Your objective: Everything in the data below is left aside except the lines from the one containing "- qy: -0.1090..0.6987" through the one containing "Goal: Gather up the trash"; repeat those exactly.
━━ Given information
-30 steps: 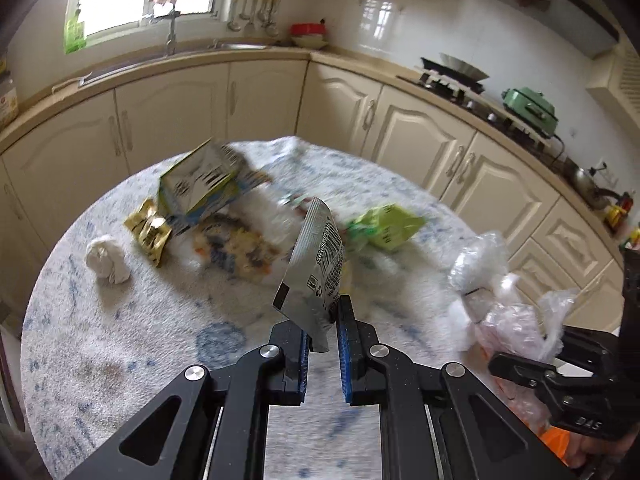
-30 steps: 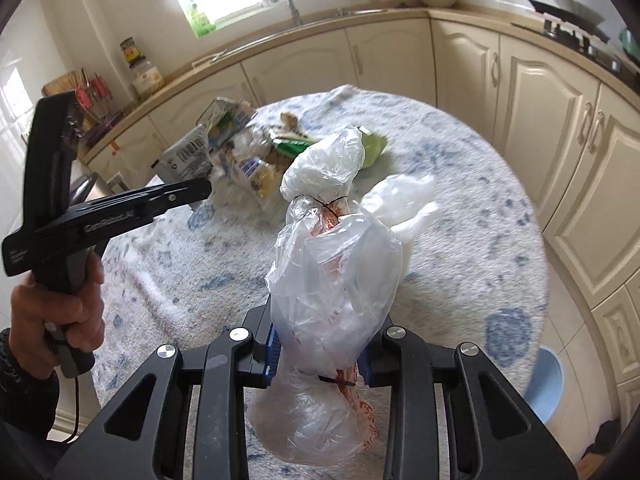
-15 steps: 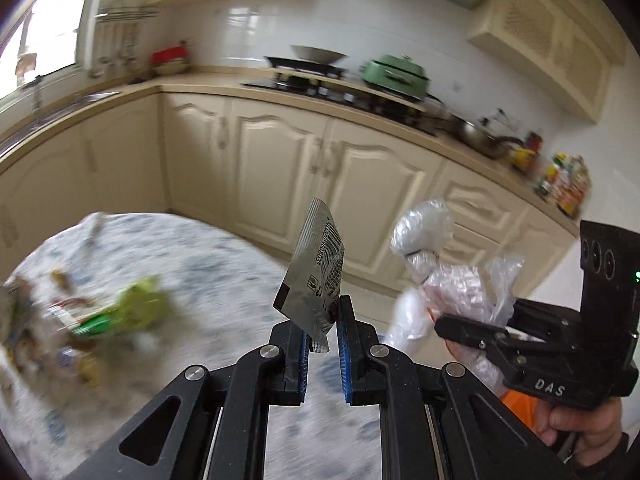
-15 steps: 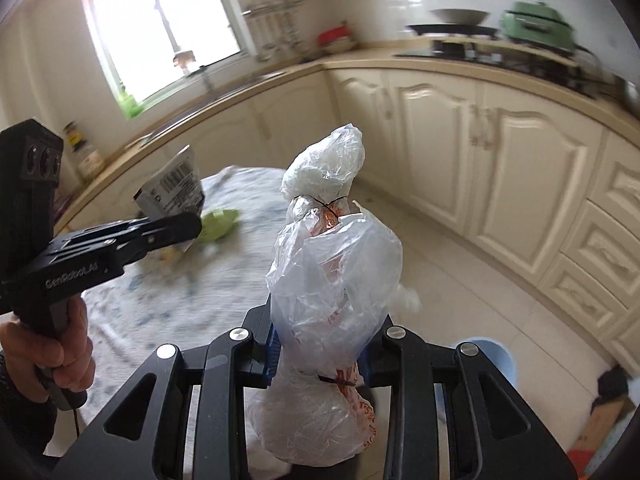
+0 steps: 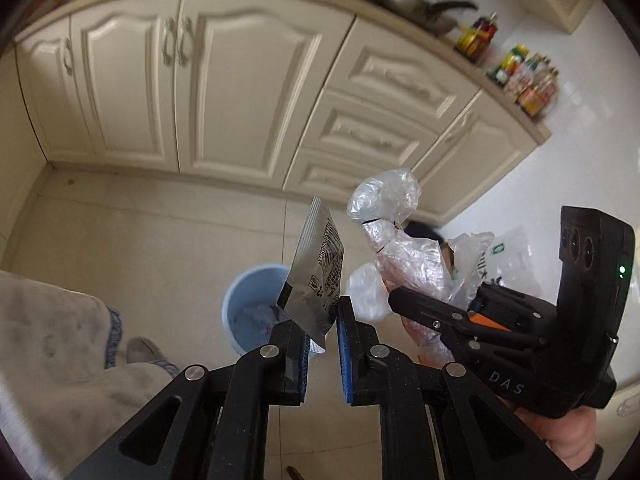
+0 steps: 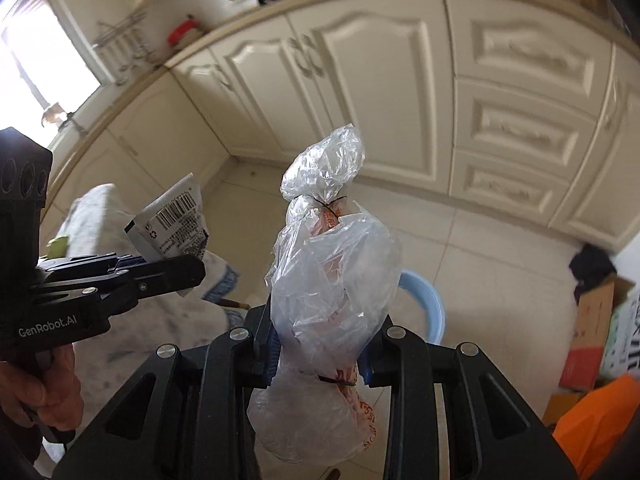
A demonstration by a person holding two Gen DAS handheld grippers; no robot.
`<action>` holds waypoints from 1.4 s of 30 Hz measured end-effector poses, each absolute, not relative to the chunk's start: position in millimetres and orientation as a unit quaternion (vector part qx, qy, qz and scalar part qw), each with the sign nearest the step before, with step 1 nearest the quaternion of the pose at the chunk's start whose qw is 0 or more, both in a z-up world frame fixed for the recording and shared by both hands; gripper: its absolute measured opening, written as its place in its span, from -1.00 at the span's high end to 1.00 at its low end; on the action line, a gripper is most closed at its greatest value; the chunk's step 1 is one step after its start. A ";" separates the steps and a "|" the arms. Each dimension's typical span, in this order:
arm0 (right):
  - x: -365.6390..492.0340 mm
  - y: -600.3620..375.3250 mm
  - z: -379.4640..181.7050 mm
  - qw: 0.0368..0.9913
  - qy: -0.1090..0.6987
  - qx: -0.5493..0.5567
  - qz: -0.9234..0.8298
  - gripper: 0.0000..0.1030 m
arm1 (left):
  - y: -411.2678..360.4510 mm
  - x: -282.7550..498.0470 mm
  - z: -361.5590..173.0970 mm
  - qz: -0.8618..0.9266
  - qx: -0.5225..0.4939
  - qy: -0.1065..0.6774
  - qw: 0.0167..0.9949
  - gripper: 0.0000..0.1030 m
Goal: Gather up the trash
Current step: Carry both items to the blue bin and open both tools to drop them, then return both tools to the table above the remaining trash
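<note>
1. Above the blue bin (image 5: 256, 308) on the tiled floor (image 5: 152, 240), both tools are carrying trash, each clamped on its own piece.
2. The left tool (image 5: 322, 344) is gripping a silver wrapper (image 5: 318, 280) by its lower corner; its jaws are closed almost together on the thin foil, and the wrapper is standing up and tilting away from the tool, its long axis running along the fingers.
3. The right tool (image 6: 318, 344) is squeezing a tied clear plastic bag (image 6: 332, 264) at its waist, jaws held partly apart by the bag's bulk; the knotted top is rising above the pads and the bottom is sagging below them.
4. The relation that matters: in the left wrist view the bin's opening is lying directly behind and below the wrapper, so the left tool appears the nearer to a drop.
5. In the right wrist view the bin's rim (image 6: 434, 312) is peeking out just right of the bag, mostly hidden behind it, so the right tool also looks close to the bin, slightly to one side.
6. A cloth-covered bench (image 5: 48, 344) is sitting to the left of the bin, well clear of both loads.
7. My judgement: opening the jaws over the bin is the coming step.
</note>
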State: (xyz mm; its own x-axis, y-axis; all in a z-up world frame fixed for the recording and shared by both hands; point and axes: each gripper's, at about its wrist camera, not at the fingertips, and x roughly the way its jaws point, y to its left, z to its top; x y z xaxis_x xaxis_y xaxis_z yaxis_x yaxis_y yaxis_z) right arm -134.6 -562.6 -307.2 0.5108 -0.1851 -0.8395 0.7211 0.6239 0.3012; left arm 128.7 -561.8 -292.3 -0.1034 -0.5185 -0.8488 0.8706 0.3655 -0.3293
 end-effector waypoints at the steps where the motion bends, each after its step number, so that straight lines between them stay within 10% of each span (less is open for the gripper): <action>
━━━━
Exercise output:
  - qy: -0.1090..0.6987
  - qx: -0.5493..0.5567
  - qz: -0.9234..0.8298
  - gripper: 0.0000..0.1030 m
arm1 (left):
  - y: -411.2678..360.4510 mm
  - x: -282.7550..498.0470 mm
  - z: -361.5590..173.0970 mm
  - qz: -0.8618..0.9266
  - qx: -0.5225..0.4939
  - qy: -0.1065..0.6774
  - qw: 0.0167..0.9949
  - gripper: 0.0000..0.1030 m
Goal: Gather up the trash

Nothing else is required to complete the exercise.